Imagine someone jeopardizing your home security system by hacking your phone’s voicemail. There’s been a widely reported story of a British tabloid newspaper accused of accessing voicemail messages of murder victims, government officials, celebrities and possibly victims of the 9/11 terrorist attack.
The story broke in response to the tabloids manipulating voicemail of a 13 year old girl who was a murder victim and soldiers who fought in Iraq and died. The FBI is apparently investigating.

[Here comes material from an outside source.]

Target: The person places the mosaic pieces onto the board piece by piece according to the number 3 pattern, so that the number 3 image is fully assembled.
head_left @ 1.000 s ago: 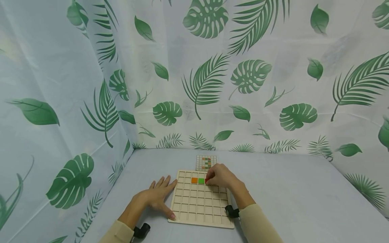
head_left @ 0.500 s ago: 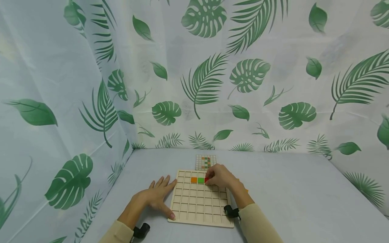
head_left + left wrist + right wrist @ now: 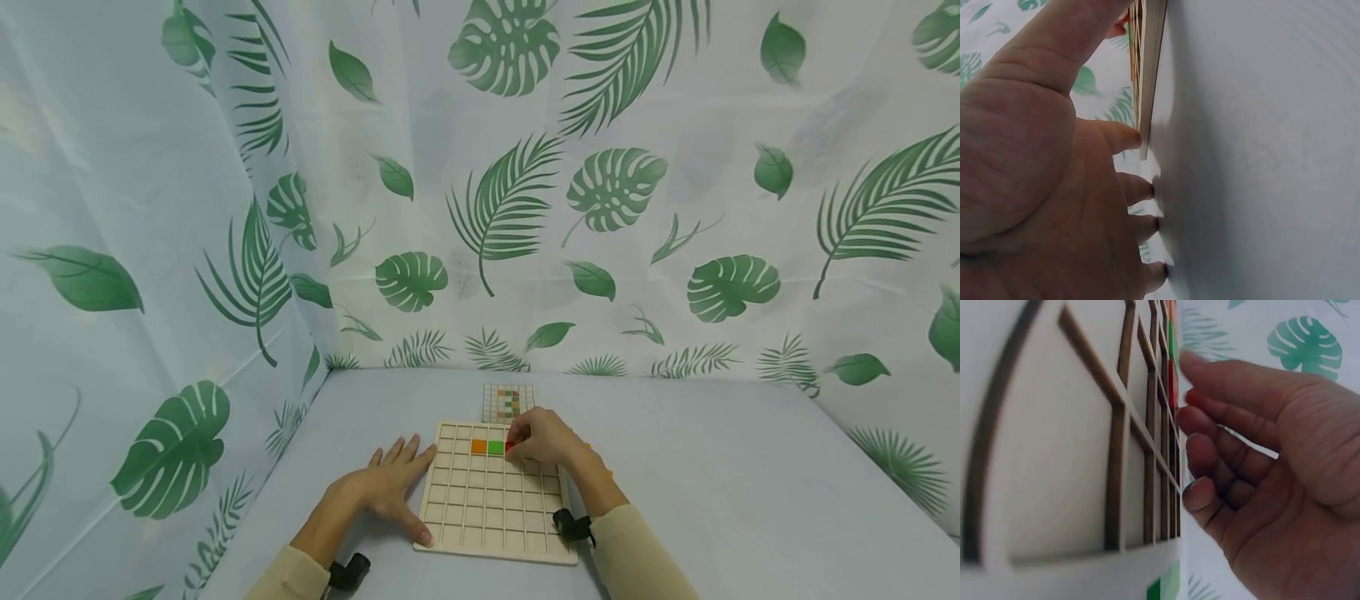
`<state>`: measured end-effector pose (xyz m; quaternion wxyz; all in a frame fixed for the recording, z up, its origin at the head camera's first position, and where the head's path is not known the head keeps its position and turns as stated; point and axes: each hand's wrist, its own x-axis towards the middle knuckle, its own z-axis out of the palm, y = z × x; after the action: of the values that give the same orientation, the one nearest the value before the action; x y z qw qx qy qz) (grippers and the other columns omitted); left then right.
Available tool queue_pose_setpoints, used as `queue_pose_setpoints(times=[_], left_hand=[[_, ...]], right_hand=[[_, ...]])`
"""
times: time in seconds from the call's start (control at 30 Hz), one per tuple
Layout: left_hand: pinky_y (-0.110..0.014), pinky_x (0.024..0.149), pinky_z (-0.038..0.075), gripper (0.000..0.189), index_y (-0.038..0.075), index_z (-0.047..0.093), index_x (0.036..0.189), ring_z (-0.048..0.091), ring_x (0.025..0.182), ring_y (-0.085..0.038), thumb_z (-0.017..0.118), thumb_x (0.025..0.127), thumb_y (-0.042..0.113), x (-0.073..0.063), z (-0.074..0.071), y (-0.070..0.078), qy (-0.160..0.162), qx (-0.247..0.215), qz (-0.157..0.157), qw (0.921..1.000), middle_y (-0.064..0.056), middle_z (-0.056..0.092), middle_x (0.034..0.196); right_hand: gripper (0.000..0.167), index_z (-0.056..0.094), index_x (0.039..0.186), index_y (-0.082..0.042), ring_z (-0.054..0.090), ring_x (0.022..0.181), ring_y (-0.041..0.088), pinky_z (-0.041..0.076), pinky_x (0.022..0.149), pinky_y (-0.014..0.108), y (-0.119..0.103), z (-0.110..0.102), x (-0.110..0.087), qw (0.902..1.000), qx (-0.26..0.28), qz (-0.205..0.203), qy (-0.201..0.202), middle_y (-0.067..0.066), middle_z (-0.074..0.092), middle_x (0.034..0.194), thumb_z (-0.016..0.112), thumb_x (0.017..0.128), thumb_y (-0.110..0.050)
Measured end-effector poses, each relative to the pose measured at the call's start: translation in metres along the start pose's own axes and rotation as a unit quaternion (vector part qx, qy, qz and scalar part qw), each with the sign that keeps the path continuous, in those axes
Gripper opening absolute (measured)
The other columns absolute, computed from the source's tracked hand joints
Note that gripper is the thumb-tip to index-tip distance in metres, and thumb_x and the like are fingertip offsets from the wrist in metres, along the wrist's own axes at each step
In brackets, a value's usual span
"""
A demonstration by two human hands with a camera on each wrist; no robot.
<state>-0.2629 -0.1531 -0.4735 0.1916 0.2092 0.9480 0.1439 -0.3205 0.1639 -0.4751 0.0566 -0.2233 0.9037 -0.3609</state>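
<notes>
A pale wooden grid board (image 3: 491, 500) lies on the table. An orange tile (image 3: 479, 447) and a green tile (image 3: 496, 447) sit side by side in one of its far rows. Just right of them, my right hand (image 3: 546, 437) has thumb and forefinger at a red tile (image 3: 510, 447), partly hidden by the fingers. In the right wrist view the red tile (image 3: 1172, 382) lies in the board between these fingertips, the other fingers curled. My left hand (image 3: 390, 483) rests spread along the board's left side, its thumb at the near left corner and its forefinger by the edge.
A small card with a coloured grid pattern (image 3: 498, 403) lies just beyond the board. Orange bits (image 3: 610, 475) peek out behind the right forearm. In the right wrist view, green pieces (image 3: 1165, 584) show past the board's edge. A leaf-print curtain (image 3: 510, 208) hangs behind the table.
The right hand stays at the red tile with only tiny finger movement; slightly less red shows now. The left hand and the board hold their places.
</notes>
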Motion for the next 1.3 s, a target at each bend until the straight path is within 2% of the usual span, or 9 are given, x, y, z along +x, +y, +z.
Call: queue_pose_setpoints(times=[0.1,0.27,0.37,0.53,0.73,0.83,1.13,1.3], left_hand=[[-0.07,0.127,0.006,0.142,0.019,0.016,0.168,0.002,0.162,-0.043,0.091,0.06,0.071,0.0,0.002,-0.001,-0.001,0.003,0.0,1.0,-0.019,0.007,0.175],[-0.069,0.127,0.006,0.142,0.018,0.015,0.168,0.002,0.162,-0.044,0.091,0.06,0.071,0.001,0.003,0.001,-0.006,0.005,-0.001,1.0,-0.019,0.006,0.175],[-0.069,0.127,0.006,0.142,0.018,0.016,0.168,0.002,0.162,-0.044,0.091,0.06,0.071,0.0,0.002,0.002,-0.007,0.008,-0.005,0.9999,-0.018,0.007,0.175],[-0.068,0.127,0.007,0.143,0.018,0.016,0.168,0.003,0.162,-0.043,0.091,0.059,0.072,0.001,0.002,0.002,-0.005,0.012,-0.01,0.9999,-0.018,0.007,0.176],[-0.068,0.127,0.007,0.143,0.019,0.016,0.168,0.003,0.162,-0.042,0.091,0.059,0.073,0.002,0.003,0.002,-0.004,0.012,-0.009,0.9999,-0.017,0.007,0.176],[-0.068,0.128,0.007,0.143,0.019,0.016,0.168,0.003,0.162,-0.042,0.091,0.059,0.073,0.002,0.003,0.002,-0.004,0.012,-0.011,0.9999,-0.017,0.007,0.176],[-0.068,0.127,0.006,0.142,0.018,0.016,0.168,0.003,0.162,-0.043,0.091,0.06,0.071,-0.001,0.001,0.002,-0.002,0.005,-0.005,1.0,-0.018,0.007,0.175],[-0.068,0.127,0.007,0.142,0.018,0.017,0.168,0.003,0.162,-0.043,0.091,0.06,0.071,-0.001,0.0,0.003,-0.002,0.006,-0.004,1.0,-0.018,0.008,0.175]], right_hand=[[0.009,0.076,0.091,-0.01,0.062,0.075,0.015,0.053,0.066,0.033,-0.001,-0.003,-0.002,0.9999,0.001,0.004,0.011,-0.001,0.071,0.084,0.082,0.09,-0.017],[0.008,0.076,0.095,-0.015,0.061,0.078,0.015,0.053,0.067,0.032,0.005,-0.015,-0.007,0.9978,0.006,0.027,0.061,-0.002,0.071,0.09,0.073,0.099,-0.021],[0.011,0.078,0.098,-0.014,0.06,0.077,0.017,0.052,0.065,0.032,0.012,-0.022,-0.01,0.995,0.004,0.043,0.09,-0.001,0.071,0.091,0.071,0.1,-0.022],[0.013,0.078,0.1,-0.012,0.06,0.076,0.018,0.052,0.066,0.032,0.021,-0.034,-0.016,0.9914,-0.005,0.061,0.116,0.0,0.07,0.093,0.072,0.1,-0.023],[0.01,0.077,0.099,-0.014,0.059,0.077,0.018,0.052,0.065,0.029,0.027,-0.041,-0.019,0.9895,-0.019,0.069,0.125,0.001,0.072,0.095,0.073,0.099,-0.024],[0.012,0.077,0.103,-0.012,0.058,0.076,0.018,0.051,0.063,0.029,0.031,-0.043,-0.019,0.9899,-0.02,0.066,0.124,0.003,0.072,0.097,0.072,0.099,-0.022],[0.023,0.076,0.114,-0.006,0.059,0.083,0.018,0.052,0.065,0.027,0.042,-0.041,-0.021,0.9882,-0.015,0.104,0.112,0.007,0.072,0.102,0.072,0.099,-0.022],[0.025,0.076,0.117,-0.004,0.06,0.085,0.019,0.053,0.068,0.028,0.046,-0.041,-0.021,0.9881,-0.011,0.104,0.113,0.009,0.073,0.106,0.071,0.1,-0.021]])
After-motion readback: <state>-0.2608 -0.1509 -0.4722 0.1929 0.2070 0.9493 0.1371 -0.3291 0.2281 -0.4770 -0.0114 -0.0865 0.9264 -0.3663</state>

It seems there is a flaw in many telecom systems that allow the snooper to check a targets voicemail as long as the voicemail believes the call is coming from that persons caller ID.
Snoopers can access readymade hacking scripts online to perform these tasks or simply enlist one of many “caller ID spoofing” services. These services allow for anyone to make a call to any number and trick the voicemail into believing it’s coming from the voicemails intended account holder.
Once the voicemail is accessed the caller may not need a PIN or access may be granted via default passwords like 1111 or 0000. When the voicemail receives a call they think is coming from the correct phone number spoofed by caller ID it automatically trusts it.
The quickest fix to protect voicemail is to make sure your voicemail requires a PIN especially when you call it from your phone. And make sure that PIN isn’t a default PIN or one that is easily guessed.